My Dad was born into a different age. He had his first paying job when he was five years old. By the time he was ten, he had worked in a number of jobs, including work as a pin setter in a three lane bowling alley. At the age of twelve, he was the sole support of his family (two sisters, mother and sickly father) for a brief time, working almost full time in a bakery before and after school. America was in the midst of the Great Depression in those years and he felt fortunate to be able to work.
I was born forty years after my Dad. I enjoyed relative comfort as a child. My Dad earned a steady living as a dentist and he could have provided my brother and I with most comforts that we might want. My Dad understood, however, that my brother and I needed to learn how to work and to contribute to a household because we were part of it. I held paper routes when I was in elementary school, went door to door with a friend and offered to rake leaves and shovel driveways, and generally found ways to earn money. By the time I was 15, I had a “real” job, setting up function halls on weekend mornings, walking two miles at 5am in order to get to work. At 16, I was working twenty-plus hours per week in a pharmacy.
Despite working hard, both at school and at my job, I also found time to contribute at home. I did the laundry, washed dishes and mowed the lawn. I did a lot of household chores, and I did them because they needed to be done – not because I felt I should be paid. Like my Dad, I was not afraid of hard work or making a contribution to my home.

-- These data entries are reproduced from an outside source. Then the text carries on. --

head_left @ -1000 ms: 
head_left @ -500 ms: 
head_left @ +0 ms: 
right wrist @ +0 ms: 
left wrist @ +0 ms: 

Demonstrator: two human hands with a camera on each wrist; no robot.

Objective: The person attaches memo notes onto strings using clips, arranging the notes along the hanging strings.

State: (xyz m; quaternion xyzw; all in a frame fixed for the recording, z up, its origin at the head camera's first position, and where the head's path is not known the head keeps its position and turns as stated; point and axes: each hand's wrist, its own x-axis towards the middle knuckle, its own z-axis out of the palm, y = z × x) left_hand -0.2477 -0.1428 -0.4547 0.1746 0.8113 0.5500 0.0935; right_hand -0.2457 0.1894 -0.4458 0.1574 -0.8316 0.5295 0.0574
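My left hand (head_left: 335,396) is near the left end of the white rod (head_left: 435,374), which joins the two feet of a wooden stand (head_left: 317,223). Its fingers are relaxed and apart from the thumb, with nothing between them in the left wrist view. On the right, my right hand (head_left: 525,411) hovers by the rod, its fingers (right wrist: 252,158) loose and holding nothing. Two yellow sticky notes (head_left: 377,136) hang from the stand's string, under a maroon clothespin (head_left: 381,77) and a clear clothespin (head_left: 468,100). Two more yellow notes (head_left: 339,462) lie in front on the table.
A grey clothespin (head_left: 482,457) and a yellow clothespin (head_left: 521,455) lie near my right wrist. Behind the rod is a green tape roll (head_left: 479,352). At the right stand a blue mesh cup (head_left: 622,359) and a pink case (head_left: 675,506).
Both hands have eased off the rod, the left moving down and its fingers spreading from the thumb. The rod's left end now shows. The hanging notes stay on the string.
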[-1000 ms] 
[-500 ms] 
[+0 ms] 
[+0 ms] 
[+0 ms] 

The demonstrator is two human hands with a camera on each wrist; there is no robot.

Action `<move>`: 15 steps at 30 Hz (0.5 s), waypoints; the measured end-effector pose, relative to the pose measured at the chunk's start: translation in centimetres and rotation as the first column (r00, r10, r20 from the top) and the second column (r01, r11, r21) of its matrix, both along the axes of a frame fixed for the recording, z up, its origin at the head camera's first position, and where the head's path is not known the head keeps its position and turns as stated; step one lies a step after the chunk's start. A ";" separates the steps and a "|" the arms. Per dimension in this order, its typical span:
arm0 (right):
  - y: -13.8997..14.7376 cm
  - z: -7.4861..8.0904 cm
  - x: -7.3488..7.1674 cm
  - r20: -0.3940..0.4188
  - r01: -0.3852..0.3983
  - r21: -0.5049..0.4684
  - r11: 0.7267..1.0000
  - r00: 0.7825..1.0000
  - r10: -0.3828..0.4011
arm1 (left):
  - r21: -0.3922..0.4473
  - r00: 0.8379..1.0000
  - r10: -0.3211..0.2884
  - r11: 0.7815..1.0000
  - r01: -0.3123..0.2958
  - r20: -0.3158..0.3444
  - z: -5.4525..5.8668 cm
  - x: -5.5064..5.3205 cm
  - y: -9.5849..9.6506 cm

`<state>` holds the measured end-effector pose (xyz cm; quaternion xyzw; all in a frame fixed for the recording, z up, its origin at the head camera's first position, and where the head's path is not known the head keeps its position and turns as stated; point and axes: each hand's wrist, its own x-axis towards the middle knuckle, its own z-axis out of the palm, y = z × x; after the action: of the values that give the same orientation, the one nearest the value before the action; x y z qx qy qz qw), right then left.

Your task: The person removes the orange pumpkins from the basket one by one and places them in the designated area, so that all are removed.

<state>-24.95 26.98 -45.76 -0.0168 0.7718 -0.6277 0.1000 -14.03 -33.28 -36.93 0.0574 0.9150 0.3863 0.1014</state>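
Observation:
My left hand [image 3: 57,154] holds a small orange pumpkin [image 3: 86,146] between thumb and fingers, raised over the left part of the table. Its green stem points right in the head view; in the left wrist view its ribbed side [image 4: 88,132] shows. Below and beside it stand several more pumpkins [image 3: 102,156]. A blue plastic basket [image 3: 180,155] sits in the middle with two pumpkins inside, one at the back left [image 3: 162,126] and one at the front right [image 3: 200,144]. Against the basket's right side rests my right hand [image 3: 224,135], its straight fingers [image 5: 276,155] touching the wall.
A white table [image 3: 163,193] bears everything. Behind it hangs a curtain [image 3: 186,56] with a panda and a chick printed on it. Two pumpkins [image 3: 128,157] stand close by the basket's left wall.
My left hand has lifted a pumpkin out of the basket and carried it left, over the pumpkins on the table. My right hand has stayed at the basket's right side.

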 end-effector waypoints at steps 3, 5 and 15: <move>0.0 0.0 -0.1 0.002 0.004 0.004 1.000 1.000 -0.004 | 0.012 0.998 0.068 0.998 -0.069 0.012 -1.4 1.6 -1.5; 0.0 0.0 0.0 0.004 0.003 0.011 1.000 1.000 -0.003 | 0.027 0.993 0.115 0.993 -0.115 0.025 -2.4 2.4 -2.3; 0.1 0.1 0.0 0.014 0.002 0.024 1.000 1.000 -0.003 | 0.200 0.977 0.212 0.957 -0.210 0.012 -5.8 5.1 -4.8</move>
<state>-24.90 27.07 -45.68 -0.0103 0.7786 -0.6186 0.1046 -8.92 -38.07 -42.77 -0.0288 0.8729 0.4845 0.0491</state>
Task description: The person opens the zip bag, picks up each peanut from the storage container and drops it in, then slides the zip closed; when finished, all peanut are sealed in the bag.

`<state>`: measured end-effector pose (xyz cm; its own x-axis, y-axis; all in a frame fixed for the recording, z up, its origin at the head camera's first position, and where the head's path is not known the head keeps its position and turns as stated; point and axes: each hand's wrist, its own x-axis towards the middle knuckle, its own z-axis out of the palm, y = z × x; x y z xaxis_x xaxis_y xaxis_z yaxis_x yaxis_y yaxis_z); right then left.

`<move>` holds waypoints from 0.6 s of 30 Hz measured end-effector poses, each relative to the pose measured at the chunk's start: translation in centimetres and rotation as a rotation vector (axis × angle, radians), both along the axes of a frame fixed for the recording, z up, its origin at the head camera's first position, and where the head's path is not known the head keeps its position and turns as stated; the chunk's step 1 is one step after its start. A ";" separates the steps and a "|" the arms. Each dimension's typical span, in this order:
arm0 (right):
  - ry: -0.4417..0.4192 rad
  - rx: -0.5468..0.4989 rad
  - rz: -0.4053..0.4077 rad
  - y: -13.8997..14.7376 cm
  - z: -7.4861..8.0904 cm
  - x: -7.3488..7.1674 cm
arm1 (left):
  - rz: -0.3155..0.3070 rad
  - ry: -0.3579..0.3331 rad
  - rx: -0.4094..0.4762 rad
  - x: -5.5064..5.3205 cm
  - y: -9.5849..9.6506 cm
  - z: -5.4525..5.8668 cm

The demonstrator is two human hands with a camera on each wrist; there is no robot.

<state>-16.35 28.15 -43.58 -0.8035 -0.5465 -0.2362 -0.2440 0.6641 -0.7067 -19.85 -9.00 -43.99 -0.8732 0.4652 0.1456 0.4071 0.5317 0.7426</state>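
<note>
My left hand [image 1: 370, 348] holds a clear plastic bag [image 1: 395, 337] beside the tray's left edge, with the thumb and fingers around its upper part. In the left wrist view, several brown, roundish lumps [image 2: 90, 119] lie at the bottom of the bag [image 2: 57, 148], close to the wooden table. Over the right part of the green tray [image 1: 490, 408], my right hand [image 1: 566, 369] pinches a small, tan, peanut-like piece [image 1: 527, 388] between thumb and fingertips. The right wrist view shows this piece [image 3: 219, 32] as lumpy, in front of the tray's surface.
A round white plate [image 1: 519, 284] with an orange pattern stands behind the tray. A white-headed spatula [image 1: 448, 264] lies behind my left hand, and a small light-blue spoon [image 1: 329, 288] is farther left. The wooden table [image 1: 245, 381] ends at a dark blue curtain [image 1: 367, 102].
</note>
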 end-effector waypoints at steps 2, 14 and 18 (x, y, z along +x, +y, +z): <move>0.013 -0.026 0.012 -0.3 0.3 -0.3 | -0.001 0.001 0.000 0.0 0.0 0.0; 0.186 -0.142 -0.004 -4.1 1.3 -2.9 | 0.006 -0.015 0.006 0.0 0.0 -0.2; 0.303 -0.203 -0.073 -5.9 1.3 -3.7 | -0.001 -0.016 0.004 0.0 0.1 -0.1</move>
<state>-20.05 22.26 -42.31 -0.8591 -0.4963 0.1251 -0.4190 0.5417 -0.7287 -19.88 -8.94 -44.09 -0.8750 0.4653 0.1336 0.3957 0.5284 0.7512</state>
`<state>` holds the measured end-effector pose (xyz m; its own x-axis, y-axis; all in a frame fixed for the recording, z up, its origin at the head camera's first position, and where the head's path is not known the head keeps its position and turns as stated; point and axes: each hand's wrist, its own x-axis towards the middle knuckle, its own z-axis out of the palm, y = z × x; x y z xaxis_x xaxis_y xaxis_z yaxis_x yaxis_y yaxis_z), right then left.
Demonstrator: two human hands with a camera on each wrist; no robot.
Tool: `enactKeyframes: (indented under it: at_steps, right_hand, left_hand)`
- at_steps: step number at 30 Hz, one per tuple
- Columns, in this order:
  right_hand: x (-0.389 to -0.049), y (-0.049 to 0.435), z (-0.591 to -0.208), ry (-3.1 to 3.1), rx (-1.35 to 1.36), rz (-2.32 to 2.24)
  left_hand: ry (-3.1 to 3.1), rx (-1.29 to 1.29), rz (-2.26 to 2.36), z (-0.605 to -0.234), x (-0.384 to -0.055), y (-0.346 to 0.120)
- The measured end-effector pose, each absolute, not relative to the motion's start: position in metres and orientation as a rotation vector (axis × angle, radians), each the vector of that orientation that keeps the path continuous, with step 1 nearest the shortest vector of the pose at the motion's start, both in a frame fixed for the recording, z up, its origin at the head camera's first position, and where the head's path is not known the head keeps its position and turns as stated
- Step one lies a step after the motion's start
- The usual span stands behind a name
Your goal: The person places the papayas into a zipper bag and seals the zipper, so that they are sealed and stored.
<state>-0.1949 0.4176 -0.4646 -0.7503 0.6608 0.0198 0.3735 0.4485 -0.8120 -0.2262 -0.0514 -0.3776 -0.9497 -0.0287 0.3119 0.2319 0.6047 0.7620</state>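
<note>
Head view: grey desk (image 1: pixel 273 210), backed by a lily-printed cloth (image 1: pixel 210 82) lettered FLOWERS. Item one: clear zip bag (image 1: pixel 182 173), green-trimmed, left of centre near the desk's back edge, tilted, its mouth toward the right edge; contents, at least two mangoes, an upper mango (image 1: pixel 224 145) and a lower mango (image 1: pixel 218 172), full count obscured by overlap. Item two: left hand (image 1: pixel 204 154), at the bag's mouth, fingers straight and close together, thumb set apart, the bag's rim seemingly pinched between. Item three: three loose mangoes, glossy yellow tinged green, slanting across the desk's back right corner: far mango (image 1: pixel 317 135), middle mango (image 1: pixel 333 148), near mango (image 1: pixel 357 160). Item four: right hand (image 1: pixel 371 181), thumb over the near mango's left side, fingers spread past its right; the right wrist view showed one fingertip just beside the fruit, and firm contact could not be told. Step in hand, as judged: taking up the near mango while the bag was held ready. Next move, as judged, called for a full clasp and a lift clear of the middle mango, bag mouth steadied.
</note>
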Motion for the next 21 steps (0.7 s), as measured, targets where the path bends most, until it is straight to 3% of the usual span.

I now have a son in high school. Despite years of giving him chores to do, he has consistently found ways to get out of doing them, or he does them so poorly that it takes more time to fix his mistakes than it would have if I had done the job myself. I have asked him to do the work, required him to do the work and taken away privileges for not doing the work. Nothing I have done has given him an incentive to contribute. Now my wife wants me to pay him to do the work.
I just can’t do it.
My wife and I give our son a lot of money, when it makes sense to do so. He wants to go on a cruise this summer with the family of one of his friends. My wife and I are allowing it and paying $500 of the $650 cost. My son admittedly needs to contribute $150 of the cost, but I don’t think that is unreasonable for a young man of nearly 16, who does have plenty of local job opportunities.
Last summer, we spent almost $3,000 so that he could go away to study for the summer, as part of a program that he wanted to attend. My wife and I do not go on vacations because money is tight, but we find a way to pay for things that will benefit our children.
So that gets me back to paying my son for chores. I just can’t do it. If he wants to benefit from living in our home, he needs to learn to contribute to it as well. Doing work because it needs to be done has to be a reward in and of itself. I try to explain that to my son but he just does not get it. In his view, avoiding work is its own reward and, unless he is paid well to do something, he does not have any incentive to contribute.
Now, in the interest of full disclosure, I have offered my son money to do chores that go above and beyond the call of duty. Over his Christmas break from school (17 days), I offered him $100 to pressure wash my driveway – a chore that would have taken him about a day. He declined because the money was insufficient and because he did not want to give up a day. Shortly thereafter, a professional pressure washer offered to pressure wash my driveway and my deck for $100. My son did not see the irony when I told him.
What do you think? Should parents pay their children to do household chores? Is it necessary to compensate a child for making his bed, for taking out the trash or for doing the dishes? Do kids benefit from learning how to do the simple chores of life that we all take for granted? Should some chores be expected and others require compensation?